## Instructions for the task
Below are the records; collect from them each line containing the string "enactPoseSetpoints".

## Records for the exercise
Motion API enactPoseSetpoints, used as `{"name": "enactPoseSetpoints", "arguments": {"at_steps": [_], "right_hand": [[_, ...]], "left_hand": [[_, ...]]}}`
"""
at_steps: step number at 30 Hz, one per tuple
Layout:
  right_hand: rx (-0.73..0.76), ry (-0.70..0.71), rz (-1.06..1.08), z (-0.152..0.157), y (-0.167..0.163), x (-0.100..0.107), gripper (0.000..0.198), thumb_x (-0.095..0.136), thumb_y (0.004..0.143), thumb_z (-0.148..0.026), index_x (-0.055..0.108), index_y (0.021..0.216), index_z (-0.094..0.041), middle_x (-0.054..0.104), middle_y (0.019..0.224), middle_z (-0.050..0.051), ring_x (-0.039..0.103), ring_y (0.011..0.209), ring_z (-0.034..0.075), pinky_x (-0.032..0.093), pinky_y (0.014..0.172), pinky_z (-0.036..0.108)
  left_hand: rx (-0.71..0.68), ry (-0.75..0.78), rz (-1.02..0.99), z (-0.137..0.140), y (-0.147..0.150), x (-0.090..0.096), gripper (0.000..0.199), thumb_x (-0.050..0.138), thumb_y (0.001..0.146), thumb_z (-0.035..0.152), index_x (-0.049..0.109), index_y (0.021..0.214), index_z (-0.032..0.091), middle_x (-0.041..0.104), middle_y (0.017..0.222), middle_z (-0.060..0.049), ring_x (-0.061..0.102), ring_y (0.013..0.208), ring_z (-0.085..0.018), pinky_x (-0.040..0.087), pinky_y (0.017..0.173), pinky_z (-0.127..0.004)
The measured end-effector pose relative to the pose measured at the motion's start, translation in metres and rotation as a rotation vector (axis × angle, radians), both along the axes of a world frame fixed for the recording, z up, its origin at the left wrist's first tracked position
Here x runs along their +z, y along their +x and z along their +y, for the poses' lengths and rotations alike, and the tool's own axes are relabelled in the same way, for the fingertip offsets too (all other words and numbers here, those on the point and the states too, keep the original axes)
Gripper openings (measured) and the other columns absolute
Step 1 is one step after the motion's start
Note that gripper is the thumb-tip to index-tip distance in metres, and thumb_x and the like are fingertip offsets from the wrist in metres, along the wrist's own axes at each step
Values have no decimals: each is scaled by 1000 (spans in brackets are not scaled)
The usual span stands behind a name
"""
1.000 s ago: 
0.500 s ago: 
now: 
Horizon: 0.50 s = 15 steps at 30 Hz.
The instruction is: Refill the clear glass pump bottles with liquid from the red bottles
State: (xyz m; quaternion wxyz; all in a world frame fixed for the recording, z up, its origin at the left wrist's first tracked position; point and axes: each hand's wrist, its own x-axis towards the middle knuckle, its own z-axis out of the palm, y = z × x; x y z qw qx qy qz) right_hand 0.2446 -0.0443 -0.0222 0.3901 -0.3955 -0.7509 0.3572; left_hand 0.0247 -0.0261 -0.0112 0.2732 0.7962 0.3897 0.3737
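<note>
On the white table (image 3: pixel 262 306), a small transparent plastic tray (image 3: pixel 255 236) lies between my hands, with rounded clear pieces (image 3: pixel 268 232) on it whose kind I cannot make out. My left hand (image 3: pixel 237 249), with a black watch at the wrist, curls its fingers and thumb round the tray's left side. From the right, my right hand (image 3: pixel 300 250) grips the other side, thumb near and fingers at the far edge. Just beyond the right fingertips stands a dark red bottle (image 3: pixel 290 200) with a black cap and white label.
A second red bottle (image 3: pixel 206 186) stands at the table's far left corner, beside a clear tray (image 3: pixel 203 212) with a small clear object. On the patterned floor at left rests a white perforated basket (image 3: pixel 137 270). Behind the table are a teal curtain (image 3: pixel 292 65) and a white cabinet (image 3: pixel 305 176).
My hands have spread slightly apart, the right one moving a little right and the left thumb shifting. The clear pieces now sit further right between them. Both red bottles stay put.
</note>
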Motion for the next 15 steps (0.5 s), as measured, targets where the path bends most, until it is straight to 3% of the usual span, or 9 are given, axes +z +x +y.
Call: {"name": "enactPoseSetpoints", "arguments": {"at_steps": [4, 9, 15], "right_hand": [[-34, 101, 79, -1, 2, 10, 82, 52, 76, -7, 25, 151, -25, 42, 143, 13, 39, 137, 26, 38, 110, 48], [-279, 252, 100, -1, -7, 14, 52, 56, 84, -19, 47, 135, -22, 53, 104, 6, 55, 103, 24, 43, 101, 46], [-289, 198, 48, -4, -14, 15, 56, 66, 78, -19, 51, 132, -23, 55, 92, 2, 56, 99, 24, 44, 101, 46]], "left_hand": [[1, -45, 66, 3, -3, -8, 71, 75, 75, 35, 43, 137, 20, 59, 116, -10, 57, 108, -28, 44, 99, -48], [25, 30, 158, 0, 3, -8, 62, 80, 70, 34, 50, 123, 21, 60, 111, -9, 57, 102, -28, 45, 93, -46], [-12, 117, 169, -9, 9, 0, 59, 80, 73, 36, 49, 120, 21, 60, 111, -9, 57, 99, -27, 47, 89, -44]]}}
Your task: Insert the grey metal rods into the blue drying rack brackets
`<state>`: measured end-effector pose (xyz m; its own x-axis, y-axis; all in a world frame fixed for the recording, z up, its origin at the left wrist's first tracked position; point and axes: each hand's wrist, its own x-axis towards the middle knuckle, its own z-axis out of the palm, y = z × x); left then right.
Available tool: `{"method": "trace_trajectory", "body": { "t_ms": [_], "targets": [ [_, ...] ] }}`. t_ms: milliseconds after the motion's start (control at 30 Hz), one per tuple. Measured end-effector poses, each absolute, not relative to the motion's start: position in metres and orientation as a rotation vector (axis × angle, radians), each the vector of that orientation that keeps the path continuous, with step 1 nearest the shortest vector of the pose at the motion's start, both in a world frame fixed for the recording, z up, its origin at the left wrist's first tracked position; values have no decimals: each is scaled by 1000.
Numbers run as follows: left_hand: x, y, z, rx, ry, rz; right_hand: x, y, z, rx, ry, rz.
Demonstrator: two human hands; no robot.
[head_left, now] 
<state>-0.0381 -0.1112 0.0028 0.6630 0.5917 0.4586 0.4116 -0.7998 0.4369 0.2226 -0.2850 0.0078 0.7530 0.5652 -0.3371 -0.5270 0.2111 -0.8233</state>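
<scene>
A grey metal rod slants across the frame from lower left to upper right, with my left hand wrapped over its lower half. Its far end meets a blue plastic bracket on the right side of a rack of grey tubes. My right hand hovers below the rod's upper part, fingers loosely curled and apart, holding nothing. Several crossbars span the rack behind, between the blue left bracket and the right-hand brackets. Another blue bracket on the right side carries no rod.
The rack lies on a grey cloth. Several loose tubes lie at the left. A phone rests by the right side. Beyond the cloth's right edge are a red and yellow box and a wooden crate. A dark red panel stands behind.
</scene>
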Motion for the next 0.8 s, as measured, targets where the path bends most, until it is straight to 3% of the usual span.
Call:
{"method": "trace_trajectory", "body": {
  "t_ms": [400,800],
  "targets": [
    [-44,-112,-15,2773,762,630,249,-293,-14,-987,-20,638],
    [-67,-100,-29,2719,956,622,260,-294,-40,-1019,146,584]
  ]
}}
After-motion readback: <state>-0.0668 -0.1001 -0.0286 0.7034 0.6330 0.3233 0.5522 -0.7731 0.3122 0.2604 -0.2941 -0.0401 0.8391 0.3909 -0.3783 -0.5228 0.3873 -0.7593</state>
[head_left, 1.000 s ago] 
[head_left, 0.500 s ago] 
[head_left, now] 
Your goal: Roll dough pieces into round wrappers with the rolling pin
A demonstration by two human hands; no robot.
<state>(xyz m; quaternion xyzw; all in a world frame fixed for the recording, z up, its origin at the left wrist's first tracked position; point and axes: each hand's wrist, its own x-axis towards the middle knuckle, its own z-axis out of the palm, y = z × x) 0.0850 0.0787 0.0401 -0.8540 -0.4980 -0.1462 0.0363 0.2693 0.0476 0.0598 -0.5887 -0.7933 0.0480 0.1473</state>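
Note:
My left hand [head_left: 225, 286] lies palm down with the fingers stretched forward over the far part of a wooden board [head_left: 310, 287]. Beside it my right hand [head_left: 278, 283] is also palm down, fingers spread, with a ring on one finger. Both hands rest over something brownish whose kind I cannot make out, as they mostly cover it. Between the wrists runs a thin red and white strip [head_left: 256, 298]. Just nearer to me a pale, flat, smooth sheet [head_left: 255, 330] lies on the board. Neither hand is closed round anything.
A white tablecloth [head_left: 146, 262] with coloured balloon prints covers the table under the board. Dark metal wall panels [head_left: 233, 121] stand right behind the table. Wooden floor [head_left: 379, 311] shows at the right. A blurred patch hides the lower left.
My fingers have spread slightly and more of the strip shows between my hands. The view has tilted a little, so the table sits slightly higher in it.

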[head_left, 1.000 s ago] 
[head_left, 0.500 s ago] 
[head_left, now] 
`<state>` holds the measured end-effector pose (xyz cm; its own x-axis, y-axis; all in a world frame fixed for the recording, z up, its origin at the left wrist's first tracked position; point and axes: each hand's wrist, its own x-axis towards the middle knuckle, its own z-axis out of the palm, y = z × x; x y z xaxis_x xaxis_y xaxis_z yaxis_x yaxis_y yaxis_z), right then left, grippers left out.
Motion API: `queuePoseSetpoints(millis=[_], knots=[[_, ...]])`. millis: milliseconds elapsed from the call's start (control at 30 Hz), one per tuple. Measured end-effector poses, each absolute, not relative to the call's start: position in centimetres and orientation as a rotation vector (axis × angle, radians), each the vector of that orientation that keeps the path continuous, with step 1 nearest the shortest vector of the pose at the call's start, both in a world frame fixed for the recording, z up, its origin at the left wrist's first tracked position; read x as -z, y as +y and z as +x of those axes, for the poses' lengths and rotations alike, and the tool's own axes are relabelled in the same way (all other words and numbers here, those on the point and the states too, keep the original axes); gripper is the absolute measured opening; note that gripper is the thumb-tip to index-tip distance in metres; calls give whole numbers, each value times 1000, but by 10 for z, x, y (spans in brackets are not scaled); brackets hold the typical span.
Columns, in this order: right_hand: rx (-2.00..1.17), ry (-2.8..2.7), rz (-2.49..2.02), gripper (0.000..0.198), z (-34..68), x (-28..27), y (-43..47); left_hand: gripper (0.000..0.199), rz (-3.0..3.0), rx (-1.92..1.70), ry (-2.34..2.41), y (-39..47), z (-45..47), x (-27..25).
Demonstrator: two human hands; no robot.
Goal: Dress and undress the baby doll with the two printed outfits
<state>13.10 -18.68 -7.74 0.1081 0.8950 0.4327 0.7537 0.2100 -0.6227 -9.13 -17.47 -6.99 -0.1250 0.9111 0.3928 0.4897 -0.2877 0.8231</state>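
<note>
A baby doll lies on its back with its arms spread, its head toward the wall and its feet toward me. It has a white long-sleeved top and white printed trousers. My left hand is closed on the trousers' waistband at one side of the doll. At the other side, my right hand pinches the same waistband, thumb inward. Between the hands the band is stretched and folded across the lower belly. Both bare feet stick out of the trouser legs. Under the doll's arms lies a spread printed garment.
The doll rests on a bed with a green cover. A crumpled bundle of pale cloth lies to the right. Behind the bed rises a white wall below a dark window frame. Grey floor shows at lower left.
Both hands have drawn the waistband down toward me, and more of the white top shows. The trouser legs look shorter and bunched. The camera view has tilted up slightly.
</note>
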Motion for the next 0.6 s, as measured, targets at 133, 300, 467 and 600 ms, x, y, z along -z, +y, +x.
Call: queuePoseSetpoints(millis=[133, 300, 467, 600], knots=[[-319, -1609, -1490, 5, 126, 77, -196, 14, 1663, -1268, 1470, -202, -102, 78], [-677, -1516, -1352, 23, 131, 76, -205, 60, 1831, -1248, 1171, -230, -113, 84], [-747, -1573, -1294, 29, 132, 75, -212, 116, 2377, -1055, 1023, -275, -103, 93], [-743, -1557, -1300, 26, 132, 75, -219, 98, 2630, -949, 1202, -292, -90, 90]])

## Solution
Motion API enactPoseSetpoints, used as `{"name": "enactPoseSetpoints", "arguments": {"at_steps": [_], "right_hand": [[_, ...]], "left_hand": [[_, ...]]}}`
Call: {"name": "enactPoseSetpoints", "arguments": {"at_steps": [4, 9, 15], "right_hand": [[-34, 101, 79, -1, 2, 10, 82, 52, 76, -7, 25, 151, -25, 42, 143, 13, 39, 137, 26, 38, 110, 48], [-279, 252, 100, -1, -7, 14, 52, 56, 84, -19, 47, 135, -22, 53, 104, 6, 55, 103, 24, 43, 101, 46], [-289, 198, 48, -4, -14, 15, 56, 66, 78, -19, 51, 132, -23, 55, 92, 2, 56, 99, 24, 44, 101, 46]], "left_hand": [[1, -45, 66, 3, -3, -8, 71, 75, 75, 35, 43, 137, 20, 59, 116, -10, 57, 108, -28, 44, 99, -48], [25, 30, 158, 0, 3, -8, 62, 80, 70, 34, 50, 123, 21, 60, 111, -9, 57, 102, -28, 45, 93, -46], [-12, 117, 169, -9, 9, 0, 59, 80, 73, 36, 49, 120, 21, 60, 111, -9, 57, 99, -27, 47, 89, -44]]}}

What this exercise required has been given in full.